Sem obter apoio significativo no Congresso, e sem procurá-lo com método e determinação, o governo de Jair Bolsonaro acabou estimulando que os parlamentares determinem, a seu bel prazer, o que é melhor para si, e não necessariamente todos. Os Estados, boa parte deles arruinados por péssima administração, aumento de gastos com funcionalismo, queda de receitas e corrupção, ou doses variadas de tudo isso, estão sendo chamados a suprir a carência de base governista no Congresso com promessas de mais recursos, sem que as contrapartidas fiquem claras. Restrições fiscais, de repente, parecem ter sido deixadas de lado. O governo decidiu propor na Lei de Diretrizes Orçamentárias de 2020 um reajuste apenas para os militares - que em janeiro tiveram concluídas uma recomposição de soldos, repartida ao longo de quatro anos, de 25,4%.
Na queda de braço com o Executivo, os partidos primeiro reduziram um pouco mais a margem de manobra orçamentária da União, ao tornar impositivo o cumprimento das emendas parlamentares e aumentar sua proporção em relação à receita corrente líquida. O governo tenta reduzir o estrago - haveria aumento de despesas este ano - criar uma "escadinha" para o aumento do percentual da receita destinado a emendas. A reação do Congresso não impediu o governo de contingenciar o orçamento e, com ele, parte das emendas, que os partidos querem mais uma vez liberar.
Nesta semana foi a vez de o Senado aprovar uma PEC em tempo recorde - duas votações no mesmo dia, como já havia feito a Câmara antes sobre a imposição - para permitir que as emendas possam ir diretamente para Estados e municípios, como doações - outras, vinculadas a saúde e educação, terão de usar, como hoje, o instrumento dos convênios. Cerca de R$ 4,5 bilhões poderão ir sem intermediários para governadores e prefeitos, livres de qualquer amarras, podendo ser consumidos no pagamento de folha de salários ou no que quer que seja. Estranhamente, o Ministério da Economia não viu nada de errado nessa ação, que se encaixaria no novo mantra de Paulo Guedes, a descentralização de recursos para Estados e municípios.
Os governadores não perdem por esperar porque Guedes, após prometer há algum tempo destinar R$ 17 bilhões dos recursos da cessão onerosa para Estados e municípios, parece ainda mais entusiasmado e acenou com a possibilidade de 70% dos recursos do petróleo do pré-sal irem para os entes federados - pelos seus cálculos, R$ 1 trilhão em 20 anos. Não se fala em contrapartidas, mas o passado é eloquente: os recursos que jorraram do pré-sal serviram mais para engordar a folha de salários dos Estados e municípios produtores, alimentaram gastos correntes e, quando o preço do petróleo caiu, ambos quebraram.

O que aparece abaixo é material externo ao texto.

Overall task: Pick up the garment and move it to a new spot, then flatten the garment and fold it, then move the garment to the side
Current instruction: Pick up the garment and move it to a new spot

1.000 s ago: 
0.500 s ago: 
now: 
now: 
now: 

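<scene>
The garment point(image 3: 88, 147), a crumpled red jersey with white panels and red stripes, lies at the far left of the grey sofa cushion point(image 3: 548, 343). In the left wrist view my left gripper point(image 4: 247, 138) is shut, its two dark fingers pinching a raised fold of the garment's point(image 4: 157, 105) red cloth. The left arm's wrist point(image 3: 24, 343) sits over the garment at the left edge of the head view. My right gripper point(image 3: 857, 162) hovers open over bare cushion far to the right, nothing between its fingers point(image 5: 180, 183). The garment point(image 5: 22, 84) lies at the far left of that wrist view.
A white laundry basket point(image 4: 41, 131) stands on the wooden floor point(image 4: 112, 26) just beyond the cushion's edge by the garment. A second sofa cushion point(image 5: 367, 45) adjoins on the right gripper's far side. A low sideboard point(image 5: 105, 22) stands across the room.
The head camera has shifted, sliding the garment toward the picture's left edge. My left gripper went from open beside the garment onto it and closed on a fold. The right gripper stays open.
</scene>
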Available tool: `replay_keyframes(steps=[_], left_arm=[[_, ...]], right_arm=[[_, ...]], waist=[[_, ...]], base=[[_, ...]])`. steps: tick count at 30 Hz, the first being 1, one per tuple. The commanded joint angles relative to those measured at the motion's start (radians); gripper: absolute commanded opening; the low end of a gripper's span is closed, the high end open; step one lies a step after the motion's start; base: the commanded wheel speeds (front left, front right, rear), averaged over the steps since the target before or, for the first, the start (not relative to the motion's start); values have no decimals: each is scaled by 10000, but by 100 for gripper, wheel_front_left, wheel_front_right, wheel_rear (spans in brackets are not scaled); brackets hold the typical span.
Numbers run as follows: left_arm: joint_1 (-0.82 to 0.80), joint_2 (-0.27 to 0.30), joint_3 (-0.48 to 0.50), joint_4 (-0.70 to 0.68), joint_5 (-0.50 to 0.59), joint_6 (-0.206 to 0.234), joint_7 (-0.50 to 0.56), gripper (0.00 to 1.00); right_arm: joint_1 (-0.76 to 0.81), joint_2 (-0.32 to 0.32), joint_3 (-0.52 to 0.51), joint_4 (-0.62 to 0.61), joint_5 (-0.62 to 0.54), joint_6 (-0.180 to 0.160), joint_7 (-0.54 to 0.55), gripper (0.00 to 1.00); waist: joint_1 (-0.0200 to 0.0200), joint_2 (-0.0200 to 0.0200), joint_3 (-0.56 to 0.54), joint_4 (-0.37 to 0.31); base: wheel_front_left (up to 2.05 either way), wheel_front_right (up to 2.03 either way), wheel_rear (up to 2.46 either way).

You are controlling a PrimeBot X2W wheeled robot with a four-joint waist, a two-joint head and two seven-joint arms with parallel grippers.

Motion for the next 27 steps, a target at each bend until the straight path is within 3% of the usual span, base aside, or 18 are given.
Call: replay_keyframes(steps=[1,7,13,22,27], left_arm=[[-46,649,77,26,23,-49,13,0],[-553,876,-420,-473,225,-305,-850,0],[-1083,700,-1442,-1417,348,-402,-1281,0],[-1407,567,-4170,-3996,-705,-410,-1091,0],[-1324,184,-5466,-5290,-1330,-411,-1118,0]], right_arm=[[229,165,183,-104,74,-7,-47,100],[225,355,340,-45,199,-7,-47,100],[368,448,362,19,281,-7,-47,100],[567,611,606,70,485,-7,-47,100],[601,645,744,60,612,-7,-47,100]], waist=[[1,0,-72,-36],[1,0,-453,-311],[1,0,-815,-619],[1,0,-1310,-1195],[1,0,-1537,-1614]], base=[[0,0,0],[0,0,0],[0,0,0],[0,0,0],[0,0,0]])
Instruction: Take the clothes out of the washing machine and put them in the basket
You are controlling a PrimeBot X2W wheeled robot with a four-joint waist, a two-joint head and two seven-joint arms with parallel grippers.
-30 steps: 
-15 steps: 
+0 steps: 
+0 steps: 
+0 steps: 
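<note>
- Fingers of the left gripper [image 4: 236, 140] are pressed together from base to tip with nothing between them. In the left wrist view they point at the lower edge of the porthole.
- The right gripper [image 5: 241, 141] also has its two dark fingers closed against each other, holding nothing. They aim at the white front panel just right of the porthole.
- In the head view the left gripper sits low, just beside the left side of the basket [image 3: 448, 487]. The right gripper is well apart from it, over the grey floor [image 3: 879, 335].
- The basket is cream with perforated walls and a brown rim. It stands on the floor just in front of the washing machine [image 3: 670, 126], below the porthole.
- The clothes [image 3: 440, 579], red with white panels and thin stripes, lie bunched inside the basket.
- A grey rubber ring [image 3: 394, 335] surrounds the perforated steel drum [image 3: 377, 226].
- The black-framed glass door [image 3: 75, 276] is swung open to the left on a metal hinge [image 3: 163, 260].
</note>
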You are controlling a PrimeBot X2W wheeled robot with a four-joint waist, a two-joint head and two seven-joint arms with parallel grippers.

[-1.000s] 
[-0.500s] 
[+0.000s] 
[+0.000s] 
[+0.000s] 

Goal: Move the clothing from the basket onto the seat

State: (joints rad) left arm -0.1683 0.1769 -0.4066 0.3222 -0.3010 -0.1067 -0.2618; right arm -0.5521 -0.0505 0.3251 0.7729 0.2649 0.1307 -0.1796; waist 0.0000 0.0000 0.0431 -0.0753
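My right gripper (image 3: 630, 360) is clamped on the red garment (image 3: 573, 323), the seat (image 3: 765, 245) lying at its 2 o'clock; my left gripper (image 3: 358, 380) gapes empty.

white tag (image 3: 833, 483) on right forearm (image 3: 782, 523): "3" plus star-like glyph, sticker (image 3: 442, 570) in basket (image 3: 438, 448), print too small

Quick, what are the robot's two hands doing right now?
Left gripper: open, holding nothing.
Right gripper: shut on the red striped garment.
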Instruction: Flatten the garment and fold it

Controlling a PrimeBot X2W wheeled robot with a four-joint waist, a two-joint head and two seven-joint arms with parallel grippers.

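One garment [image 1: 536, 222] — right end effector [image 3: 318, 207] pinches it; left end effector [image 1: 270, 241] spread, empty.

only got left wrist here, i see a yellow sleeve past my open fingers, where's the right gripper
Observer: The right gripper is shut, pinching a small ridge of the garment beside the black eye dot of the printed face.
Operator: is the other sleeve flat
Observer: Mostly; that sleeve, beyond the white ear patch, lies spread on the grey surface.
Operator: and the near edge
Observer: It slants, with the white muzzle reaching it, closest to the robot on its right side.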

Um dia, em um passado não tão longínquo, ficou estabelecido que o dinheiro do pré-sal seria direcionado para o futuro: educação e saúde. No fim de 2018, o Senado quis podar 50% do Fundo Social para uma "Brasduto" e 30% para Estados e municípios. A gambiarra para a construção dos gasodutos não passou, mas Guedes quer dobrar a fatia para governadores e prefeitos. O então ministro da Fazenda, Eduardo Guardia, não viu nada demais na transferência aos entes federados, desde que ficassem claras as necessárias condicionantes. Agora não se fala nisso, e não é difícil imaginar que recursos que seriam investidos na melhoria da péssima educação do país e seu lamentável sistema de saúde serão consumidos em gastos correntes.
Como se não existisse um déficit público de R$ 130 bilhões, o presidente Jair Bolsonaro insiste em anistiar os produtores rurais que não pagaram o Funrural, uma conta que não sai por menos de R$ 17 bilhões. Bolsonaro está mudando a relação de forças entre as corporações que obtêm com seu poder de pressão vantagens para si na disputa orçamentária. Paulo Guedes abriu fogo contra o lobby dos servidores públicos, com argumentos convincentes e justos, enquanto que o presidente reforça as reivindicações da corporação militar. A reforma da previdência dos militares, recheada de gratificações, integralidades e paridades, destoa de toda a pregação racional e igualitárias das regras da reforma das aposentadorias. O ministro da Economia não fala na reforma dos militares e o presidente da Câmara, Rodrigo Maia, que no começo criticou a integralidade, agora diz que a proposta será aprovada "do jeito que veio".
A economia anda devagar, a arrecadação não reage com vigor e o voluntarismo do governo dá a impressão de que as contas não vão fechar.